Dataset: Water column data sampled aboard the R/V Pelican during August and September 2016 and May 2017 in Northern Gulf of Mexico, specifically the Louisiana Shelf region dominated by the discharge of the Mississippi River plume.

Final no updates expectedDOI: 10.26008/1912/bco-dmo.822048.1Version 1 (2020-09-01)Dataset Type:Cruise Results

Principal Investigator: Jeffrey W. Krause (Dauphin Island Sea Lab)

Co-Principal Investigator: Kanchan Maiti (Louisiana State University Dept. of Oceanography and Coastal Science)

Student: Israel A. Marquez Jr. (Dauphin Island Sea Lab)

Student: Rebecca A. Pickering (Dauphin Island Sea Lab)

Technician: Sydney Acton (Dauphin Island Sea Lab)

BCO-DMO Data Manager: Christina Haskins (Woods Hole Oceanographic Institution)


Project: The biotic and abiotic controls on the Silicon cycle in the northern Gulf of Mexico (CLASiC)


Abstract

Water column data sampled aboard the R/V Pelican during August and September 2016 and May 2017 in Northern Gulf of Mexico, specifically the Louisiana Shelf region dominated by the discharge of the Mississippi River plume.

Hydrocasts were conducted at identified stations. A SeaBird CTD and rosette system, owned and maintained by Louisiana Universities Marine Consortium (LUMCON), operating institution for the R/V Pelican, was used for sampling. Calibration information can be found associated with the CTD data. Unless otherwise stated, samples used for rate measurements were collected based on the percent irradiance relative to that just below the surface.
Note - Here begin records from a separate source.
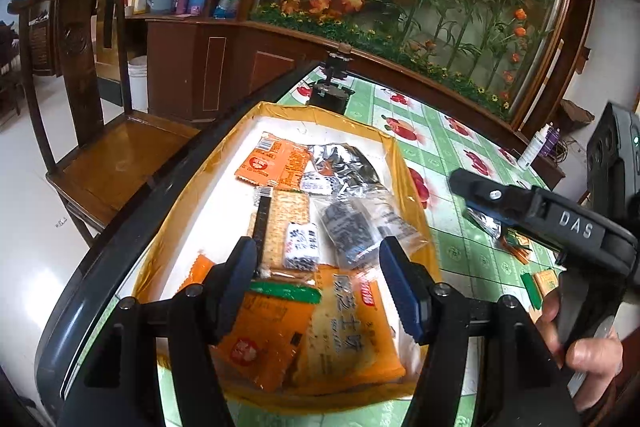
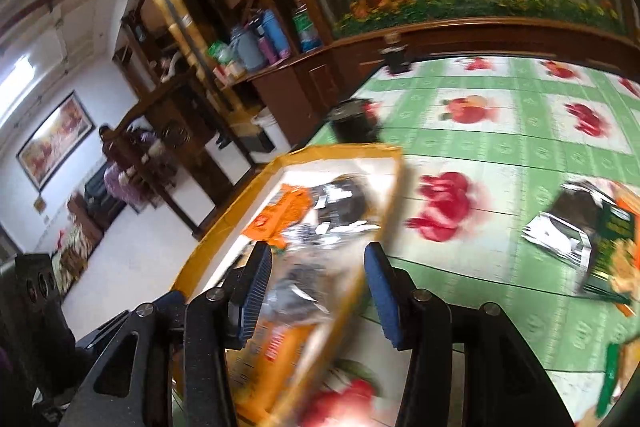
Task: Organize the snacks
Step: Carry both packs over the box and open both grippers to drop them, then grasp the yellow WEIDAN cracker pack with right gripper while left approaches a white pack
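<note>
So, left gripper [image 1: 318, 267]: jaws apart, nothing pinched, hovering over the near end of the box [image 1: 280, 111]. Directly under the gap sit a small white candy [image 1: 301, 246], a clear bag with dark pieces [image 1: 354, 231] and a cracker pack [image 1: 285, 223]; none of them is touched by the pads as far as I can see.

Right gripper [image 2: 316, 287]: jaws also apart and empty. In the left view it is off to the right, above the tablecloth [image 1: 452, 143], gripped by a hand [image 1: 580, 343]. Its own view is motion-blurred, with the box's yellow edge crossing between the fingers; no contact that I can make out.

Outward inside the box: a big orange toast pack [image 1: 348, 331] and another orange packet [image 1: 260, 343] at the near end, an orange packet [image 1: 276, 163] and a silver foil pouch [image 1: 340, 163] at the far end. So most snacks are already in, loosely piled.

Left on the cloth, well apart from the box: a silver-and-dark foil bag [image 2: 568, 227] with a green-orange pack [image 2: 616, 247] beside it, plus a green-edged packet [image 2: 612, 375] at the frame edge. Exact count there is unclear from blur.

Judgement: well past halfway. Remaining work is fetching those few packets, likely with the right gripper, and dropping them in.
</note>
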`<move>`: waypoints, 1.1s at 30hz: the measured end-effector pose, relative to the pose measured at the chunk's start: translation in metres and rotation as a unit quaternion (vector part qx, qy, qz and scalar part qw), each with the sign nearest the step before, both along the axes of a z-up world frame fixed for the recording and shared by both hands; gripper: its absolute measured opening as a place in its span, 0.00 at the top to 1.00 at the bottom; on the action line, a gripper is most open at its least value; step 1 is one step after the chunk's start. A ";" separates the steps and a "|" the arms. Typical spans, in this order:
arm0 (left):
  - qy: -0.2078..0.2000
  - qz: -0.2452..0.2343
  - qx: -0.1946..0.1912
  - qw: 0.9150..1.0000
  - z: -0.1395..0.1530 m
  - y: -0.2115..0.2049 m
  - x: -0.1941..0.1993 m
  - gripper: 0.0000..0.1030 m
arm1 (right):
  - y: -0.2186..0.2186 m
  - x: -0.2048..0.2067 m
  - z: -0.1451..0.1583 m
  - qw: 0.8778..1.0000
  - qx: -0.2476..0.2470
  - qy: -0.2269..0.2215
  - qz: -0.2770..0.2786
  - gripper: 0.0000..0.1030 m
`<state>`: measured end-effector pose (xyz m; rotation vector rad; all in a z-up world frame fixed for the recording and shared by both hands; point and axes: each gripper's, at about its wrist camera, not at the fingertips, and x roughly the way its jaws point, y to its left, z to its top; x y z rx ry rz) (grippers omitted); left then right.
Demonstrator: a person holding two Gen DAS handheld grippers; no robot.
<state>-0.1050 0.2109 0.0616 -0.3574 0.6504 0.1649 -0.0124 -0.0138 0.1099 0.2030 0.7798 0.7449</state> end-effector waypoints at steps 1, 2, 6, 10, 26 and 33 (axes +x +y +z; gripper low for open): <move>0.000 -0.005 0.002 1.000 0.001 -0.004 -0.002 0.39 | -0.011 0.002 0.000 1.000 0.009 0.004 -0.009 0.49; -0.002 -0.010 0.005 1.000 0.003 -0.009 -0.003 0.38 | -0.019 0.002 0.001 1.000 0.014 0.006 -0.015 0.49; -0.009 -0.033 0.020 0.999 0.012 -0.033 -0.009 0.38 | -0.068 -0.001 0.000 0.998 0.015 -0.004 -0.057 0.49; -0.008 -0.074 0.039 0.996 0.017 -0.067 -0.009 0.38 | -0.136 -0.003 -0.007 0.993 0.011 -0.006 -0.121 0.49; 0.107 -0.265 0.066 0.956 -0.041 -0.201 0.030 0.24 | -0.268 0.002 -0.031 0.966 0.111 0.086 -0.219 0.48; 0.125 -0.275 0.117 0.946 -0.051 -0.222 0.039 0.57 | -0.274 0.004 -0.040 0.962 0.080 0.106 -0.239 0.41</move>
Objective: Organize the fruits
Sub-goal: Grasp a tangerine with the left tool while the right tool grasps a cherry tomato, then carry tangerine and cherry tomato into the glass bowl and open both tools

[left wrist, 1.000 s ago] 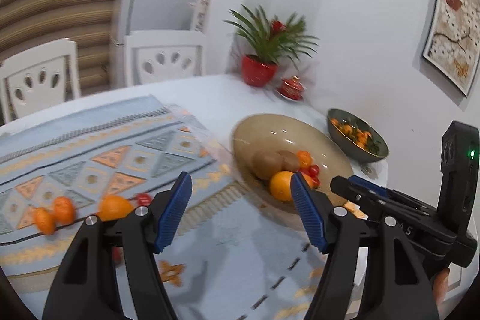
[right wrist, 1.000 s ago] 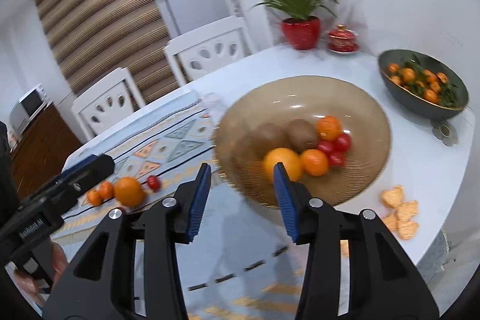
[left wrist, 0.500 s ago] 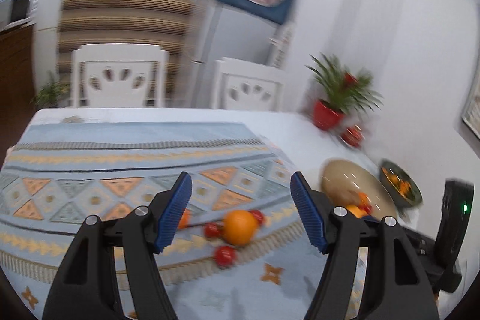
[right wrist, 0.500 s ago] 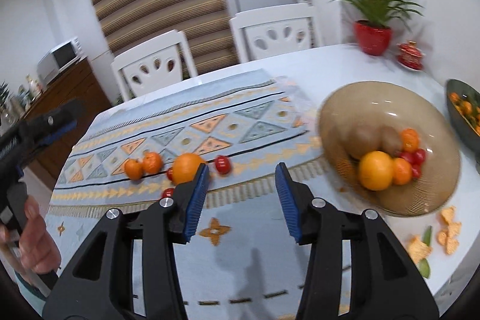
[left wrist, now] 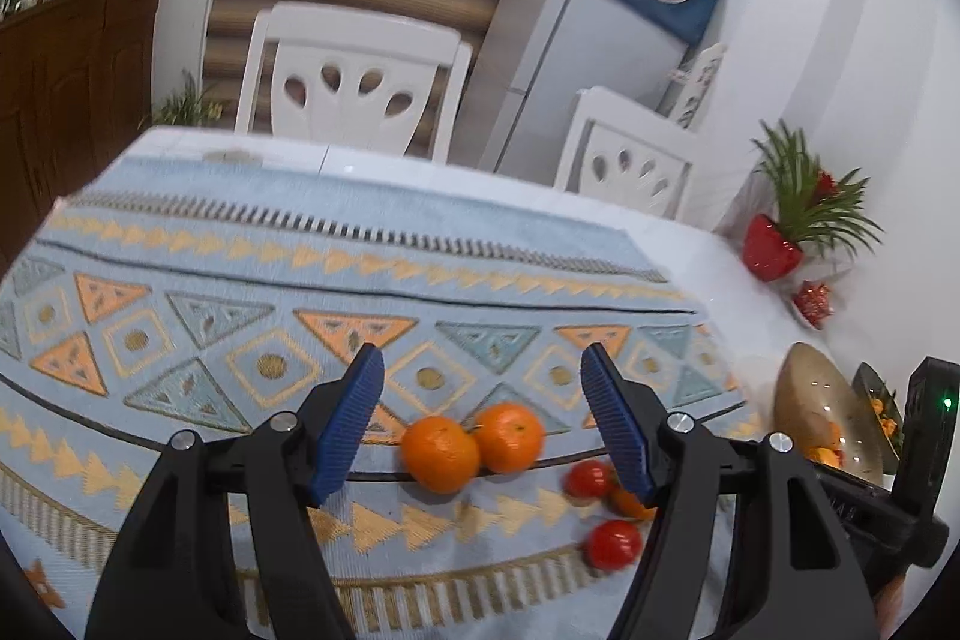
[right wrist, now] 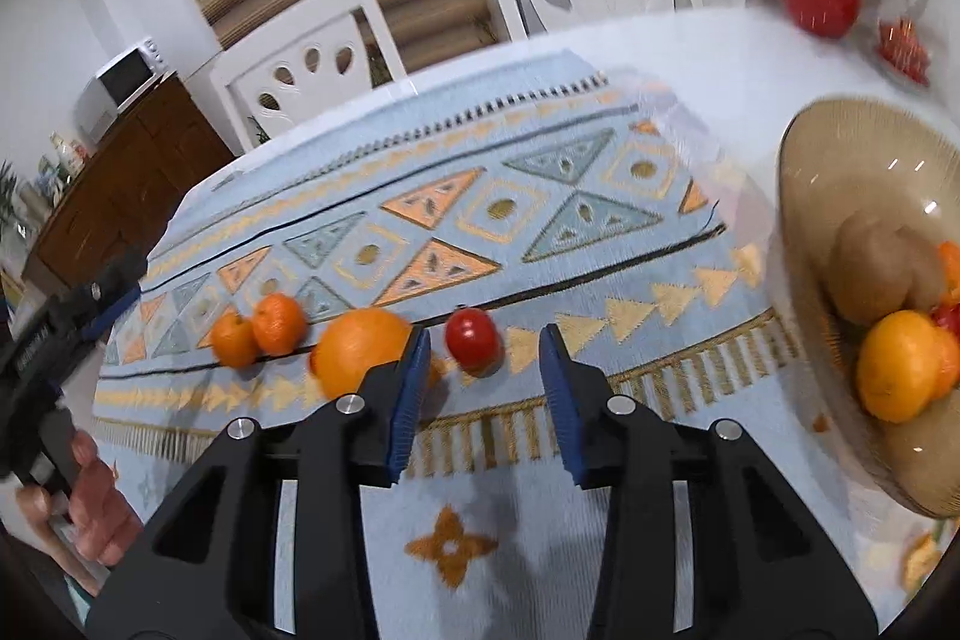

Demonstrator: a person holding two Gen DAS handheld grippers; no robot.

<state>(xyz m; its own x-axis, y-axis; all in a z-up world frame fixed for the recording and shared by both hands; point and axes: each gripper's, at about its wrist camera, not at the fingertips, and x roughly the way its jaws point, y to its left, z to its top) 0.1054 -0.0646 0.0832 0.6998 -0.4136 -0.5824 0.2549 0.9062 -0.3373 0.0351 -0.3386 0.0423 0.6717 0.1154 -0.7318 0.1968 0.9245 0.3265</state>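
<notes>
My left gripper is open and empty, just above two small mandarins on the patterned tablecloth. Two red tomatoes lie by its right finger. My right gripper is open and empty, with a red tomato between and just beyond its fingertips. A large orange lies beside its left finger, and the mandarins lie further left. The brown glass fruit bowl at the right holds kiwis, oranges and tomatoes.
White chairs stand behind the table. A red plant pot and a small red dish stand at the table's far right. A dark bowl of small fruit sits past the glass bowl. The left-hand gripper body shows at the left edge.
Both grippers have swung left, away from the bowl, and dropped close to the loose fruit on the cloth. Both stay open.
</notes>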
Water was sampled from Niskin bottles and pooled into 10 L acid-cleaned carboys. For inorganic nutrients, water was filtered using 0.6 μm pore size polycarbonate membrane and immediately frozen until analysis. Filtered water was analyzed for total dissolved nitrogen (TDN), nitrate+nitrite (NO3 + NO2), nitrite, soluble reactive phosphate (SRP), and ammonium (NH4) colorimetrically using Skalar autoanalyzer (Dzwonkowski et al. 2017), and for dissolved silicic acid (Si(OH)4) using a manual colorimetric method (Krause et al. 2009). Water for Chlorophyll a was filtered through a 0.45 μm-pore 47mm diameter HAWP Millipore filter, immediately frozen, and analyzed on shore (<2 weeks) using an acetone extraction/acidification method (Lomas et al. 2019). For biogenic silica analysis, seawater was filtered through a 1.2 μm-pore polycarbonate filter (47 mm diameter) and frozen immediately. On shore, filters were dried and analyzed using a sodium-carbonate time course digestion, to correct for lithogenic silica interference, in polymethylpentene tubes (Pickering et al. in review). In 2016, NaOH digestions were also done for biogenic silica, followed by an HF digestion to quantify lithogenic silica as in Krause et al. (2009). Diatom abundance was quantified by fixing samples with Bouin's solution; in the laboratory, cells were settled in a chamber and enumerated (Utermöhl 1958).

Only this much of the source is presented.